◆ **ABOUT THIS EXERCISE**: Check each line of the data for "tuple" and select those that have it.

^^^^

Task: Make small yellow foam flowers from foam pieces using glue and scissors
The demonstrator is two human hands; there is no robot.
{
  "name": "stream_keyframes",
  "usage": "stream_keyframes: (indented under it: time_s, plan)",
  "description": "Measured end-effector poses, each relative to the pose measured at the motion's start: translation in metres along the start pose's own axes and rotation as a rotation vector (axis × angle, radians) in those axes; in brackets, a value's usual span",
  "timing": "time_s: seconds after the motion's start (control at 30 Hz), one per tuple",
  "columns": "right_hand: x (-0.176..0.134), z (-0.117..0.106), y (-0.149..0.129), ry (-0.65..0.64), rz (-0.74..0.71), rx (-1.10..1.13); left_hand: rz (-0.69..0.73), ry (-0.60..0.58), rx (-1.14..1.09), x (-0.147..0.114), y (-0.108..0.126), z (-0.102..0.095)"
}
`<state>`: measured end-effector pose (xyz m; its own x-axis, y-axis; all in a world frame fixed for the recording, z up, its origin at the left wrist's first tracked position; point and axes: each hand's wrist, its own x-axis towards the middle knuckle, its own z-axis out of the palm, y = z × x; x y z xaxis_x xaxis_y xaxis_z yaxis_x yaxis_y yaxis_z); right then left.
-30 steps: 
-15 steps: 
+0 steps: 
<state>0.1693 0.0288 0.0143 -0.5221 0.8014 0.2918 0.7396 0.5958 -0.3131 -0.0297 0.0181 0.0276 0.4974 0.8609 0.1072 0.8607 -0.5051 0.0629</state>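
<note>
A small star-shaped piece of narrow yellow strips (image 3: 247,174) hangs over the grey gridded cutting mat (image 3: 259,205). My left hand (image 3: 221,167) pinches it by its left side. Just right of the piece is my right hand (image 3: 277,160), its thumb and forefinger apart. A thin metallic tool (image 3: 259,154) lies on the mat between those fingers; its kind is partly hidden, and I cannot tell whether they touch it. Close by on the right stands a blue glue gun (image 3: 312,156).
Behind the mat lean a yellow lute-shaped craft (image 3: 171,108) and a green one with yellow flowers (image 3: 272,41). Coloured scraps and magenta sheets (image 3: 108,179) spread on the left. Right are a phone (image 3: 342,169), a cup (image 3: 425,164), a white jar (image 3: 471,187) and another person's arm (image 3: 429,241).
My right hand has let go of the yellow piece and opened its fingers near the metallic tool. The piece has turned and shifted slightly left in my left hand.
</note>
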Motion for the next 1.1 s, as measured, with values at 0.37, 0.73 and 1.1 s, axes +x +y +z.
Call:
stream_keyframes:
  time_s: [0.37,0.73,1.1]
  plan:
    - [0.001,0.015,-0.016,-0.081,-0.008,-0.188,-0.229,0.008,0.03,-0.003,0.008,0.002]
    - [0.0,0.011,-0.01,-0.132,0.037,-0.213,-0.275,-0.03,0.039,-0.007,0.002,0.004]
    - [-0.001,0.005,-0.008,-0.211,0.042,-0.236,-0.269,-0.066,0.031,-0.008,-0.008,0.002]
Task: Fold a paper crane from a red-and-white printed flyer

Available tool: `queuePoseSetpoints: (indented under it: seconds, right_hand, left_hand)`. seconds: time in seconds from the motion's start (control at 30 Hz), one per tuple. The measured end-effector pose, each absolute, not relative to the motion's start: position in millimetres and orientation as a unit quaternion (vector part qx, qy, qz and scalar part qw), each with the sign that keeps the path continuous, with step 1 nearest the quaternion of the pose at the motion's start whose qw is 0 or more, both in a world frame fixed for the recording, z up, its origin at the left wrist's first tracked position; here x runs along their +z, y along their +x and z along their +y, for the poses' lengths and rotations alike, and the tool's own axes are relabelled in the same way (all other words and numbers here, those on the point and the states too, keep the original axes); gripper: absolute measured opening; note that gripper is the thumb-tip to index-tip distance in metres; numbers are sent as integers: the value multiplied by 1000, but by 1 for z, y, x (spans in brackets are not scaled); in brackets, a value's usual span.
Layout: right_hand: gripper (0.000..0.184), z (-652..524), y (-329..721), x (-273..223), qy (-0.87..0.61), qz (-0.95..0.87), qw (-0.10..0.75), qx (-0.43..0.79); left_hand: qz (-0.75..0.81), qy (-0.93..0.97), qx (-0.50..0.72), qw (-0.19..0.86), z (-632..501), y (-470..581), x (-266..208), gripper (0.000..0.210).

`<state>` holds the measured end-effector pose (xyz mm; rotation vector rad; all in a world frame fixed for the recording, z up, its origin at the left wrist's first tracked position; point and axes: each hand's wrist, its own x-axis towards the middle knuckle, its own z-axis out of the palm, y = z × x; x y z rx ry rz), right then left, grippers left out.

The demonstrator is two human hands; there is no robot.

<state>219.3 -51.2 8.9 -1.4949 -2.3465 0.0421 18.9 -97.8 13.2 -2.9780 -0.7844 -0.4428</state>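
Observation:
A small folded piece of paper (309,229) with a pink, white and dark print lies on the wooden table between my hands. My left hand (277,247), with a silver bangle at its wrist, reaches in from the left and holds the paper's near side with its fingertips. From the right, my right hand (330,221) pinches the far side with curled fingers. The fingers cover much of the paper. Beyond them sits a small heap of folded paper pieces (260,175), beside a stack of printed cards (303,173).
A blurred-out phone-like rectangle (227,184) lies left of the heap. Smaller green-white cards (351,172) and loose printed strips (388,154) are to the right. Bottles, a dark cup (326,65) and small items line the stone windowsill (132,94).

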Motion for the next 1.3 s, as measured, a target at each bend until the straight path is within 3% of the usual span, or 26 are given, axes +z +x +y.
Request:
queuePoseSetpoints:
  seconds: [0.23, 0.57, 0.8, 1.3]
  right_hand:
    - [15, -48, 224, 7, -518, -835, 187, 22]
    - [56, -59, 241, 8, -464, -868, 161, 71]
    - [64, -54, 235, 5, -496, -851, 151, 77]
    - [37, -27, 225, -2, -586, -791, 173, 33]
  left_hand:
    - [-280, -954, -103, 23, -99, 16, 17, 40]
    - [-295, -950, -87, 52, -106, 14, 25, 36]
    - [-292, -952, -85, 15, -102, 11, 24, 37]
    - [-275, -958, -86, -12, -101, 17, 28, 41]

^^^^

◆ **REPLY**:
  "timing": "time_s: seconds after the motion's start (control at 30 Hz), one per tuple",
Available tool: `queuePoseSetpoints: (indented under it: seconds, right_hand, left_hand)`. seconds: time in seconds from the motion's start (control at 30 Hz), one per tuple. The measured end-effector pose, each absolute, not relative to the motion's start: position in millimetres and orientation as a unit quaternion (vector part qx, qy, qz and scalar part qw), each with the sign that keeps the path continuous, with step 1 nearest the quaternion of the pose at the motion's start whose qw is 0 or more, both in a world frame fixed for the recording, z up, its origin at the left wrist's first tracked position; here x runs along their +z, y along their +x and z along their +y, for the poses' lengths and rotations alike, and the tool's own axes are relabelled in the same way (all other words and numbers here, those on the point and the states too, keep the original axes); gripper: absolute measured opening; note that gripper is the thumb-tip to index-tip distance in metres; numbers are sent as integers: the value multiplied by 1000, but by 1 for z, y, x (spans in brackets are not scaled); in brackets, a value's usual span.

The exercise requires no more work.